Show the lines below that contain the string "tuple".

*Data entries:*
===
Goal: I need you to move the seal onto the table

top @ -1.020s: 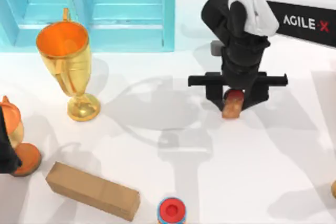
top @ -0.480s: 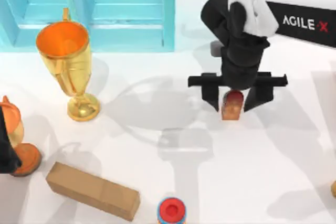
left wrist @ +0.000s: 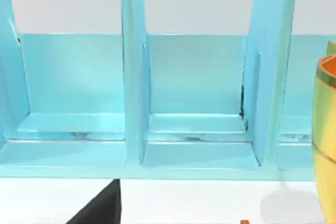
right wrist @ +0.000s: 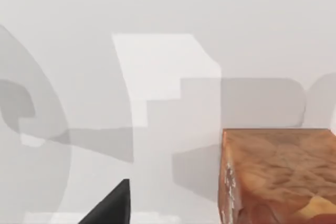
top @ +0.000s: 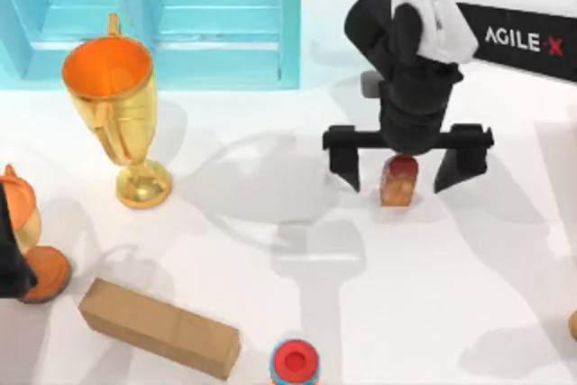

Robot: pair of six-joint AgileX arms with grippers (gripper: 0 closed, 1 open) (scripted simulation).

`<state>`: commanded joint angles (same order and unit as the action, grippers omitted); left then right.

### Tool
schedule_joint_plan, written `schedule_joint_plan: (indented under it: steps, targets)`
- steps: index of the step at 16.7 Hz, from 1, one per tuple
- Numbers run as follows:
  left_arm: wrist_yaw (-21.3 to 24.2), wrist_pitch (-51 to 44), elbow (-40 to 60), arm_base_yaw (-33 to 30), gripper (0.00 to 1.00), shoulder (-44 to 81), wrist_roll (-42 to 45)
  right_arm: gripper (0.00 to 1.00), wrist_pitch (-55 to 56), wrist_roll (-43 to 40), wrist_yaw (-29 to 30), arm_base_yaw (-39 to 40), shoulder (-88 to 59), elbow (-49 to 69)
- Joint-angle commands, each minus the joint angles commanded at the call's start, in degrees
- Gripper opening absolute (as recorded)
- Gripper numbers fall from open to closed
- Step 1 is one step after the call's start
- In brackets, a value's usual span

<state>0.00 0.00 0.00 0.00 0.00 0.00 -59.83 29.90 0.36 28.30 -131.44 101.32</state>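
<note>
The seal, a small glossy red-brown piece with a rounded top and orange lower part, stands upright on the white table right of centre. My right gripper hangs directly over it, open, with its two black fingers spread wide on either side and clear of the seal. The right wrist view shows the seal's marbled orange side up close on the table. My left arm sits parked at the left edge.
A light-blue cabinet spans the back left. A golden trophy stands in front of it. A brown block lies at the front left, a red-topped blue cylinder at the front edge, an orange figure by the left arm.
My right gripper opened: its fingers, shut on the seal a second ago, spread step by step and now stand apart from it. The seal straightened upright on the table.
</note>
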Motion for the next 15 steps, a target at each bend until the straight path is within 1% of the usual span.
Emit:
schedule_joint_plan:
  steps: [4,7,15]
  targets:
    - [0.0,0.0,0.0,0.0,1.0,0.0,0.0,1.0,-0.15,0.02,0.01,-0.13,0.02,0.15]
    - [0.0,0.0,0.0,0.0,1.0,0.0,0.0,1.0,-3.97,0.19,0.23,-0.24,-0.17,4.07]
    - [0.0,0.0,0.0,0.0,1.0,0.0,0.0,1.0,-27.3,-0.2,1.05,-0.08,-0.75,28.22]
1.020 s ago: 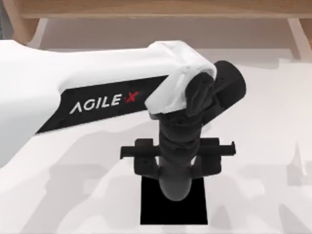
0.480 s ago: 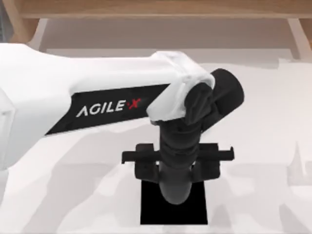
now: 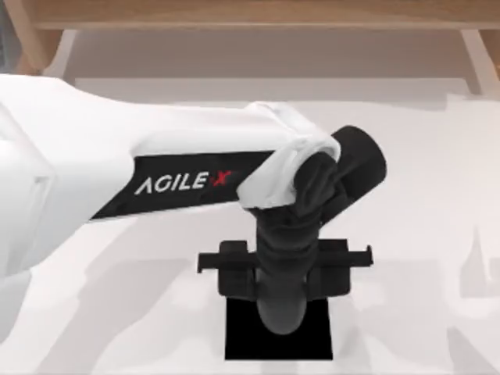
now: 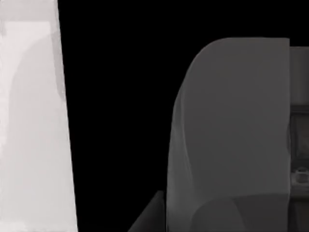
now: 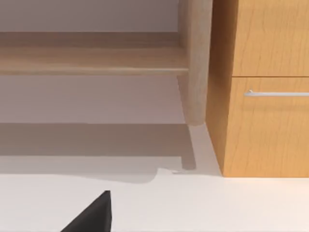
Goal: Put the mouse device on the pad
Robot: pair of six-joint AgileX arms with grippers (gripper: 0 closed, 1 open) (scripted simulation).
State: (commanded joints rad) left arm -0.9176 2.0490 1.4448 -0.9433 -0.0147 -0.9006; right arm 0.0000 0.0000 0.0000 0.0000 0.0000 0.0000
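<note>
Top view shows the left pincer (image 3: 283, 269) over the far edge of the pad (image 3: 242, 344), the mouse device (image 3: 283, 314) beneath it on the black mat, long axis running near-to-far. Whether the fingers are spread cannot be told. A good release needs the mouse lying flat before lifting straight up.

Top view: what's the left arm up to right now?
The left arm reaches across the table, its hand low over the pad. The mouse device sits against the pad's black surface in the left wrist view, right under the hand. Whether it has been let go cannot be told. The right arm is parked, facing a wooden cabinet.
</note>
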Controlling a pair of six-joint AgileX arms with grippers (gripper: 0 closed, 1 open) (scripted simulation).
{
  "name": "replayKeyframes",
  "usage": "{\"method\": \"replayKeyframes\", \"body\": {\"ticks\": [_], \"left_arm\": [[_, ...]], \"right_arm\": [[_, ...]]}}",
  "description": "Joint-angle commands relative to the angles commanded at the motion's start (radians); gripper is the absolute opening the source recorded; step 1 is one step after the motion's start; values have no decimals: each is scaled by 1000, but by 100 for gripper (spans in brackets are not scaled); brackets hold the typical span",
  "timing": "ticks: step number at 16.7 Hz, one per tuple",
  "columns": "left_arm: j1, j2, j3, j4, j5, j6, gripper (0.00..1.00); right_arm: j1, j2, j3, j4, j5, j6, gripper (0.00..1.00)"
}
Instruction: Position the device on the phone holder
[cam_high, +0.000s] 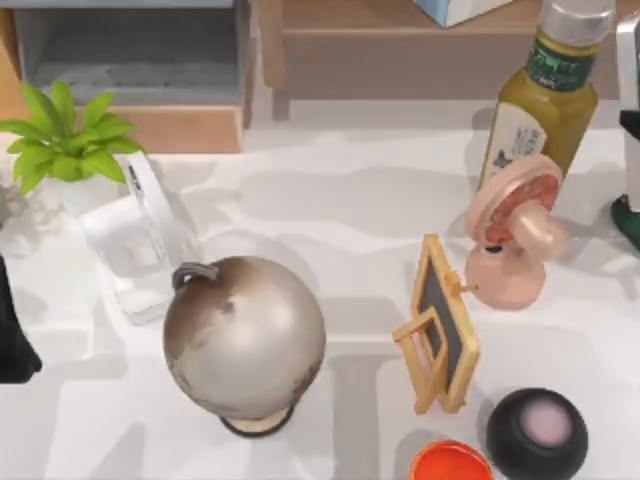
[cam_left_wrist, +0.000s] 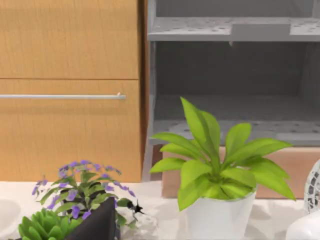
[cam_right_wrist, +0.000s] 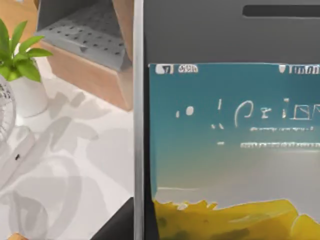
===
*EXERCISE SOLUTION:*
- steps: index of the step at 16.7 Hz, from 1, one per tuple
  "timing": "ticks: step number at 16.7 Hz, one per tuple",

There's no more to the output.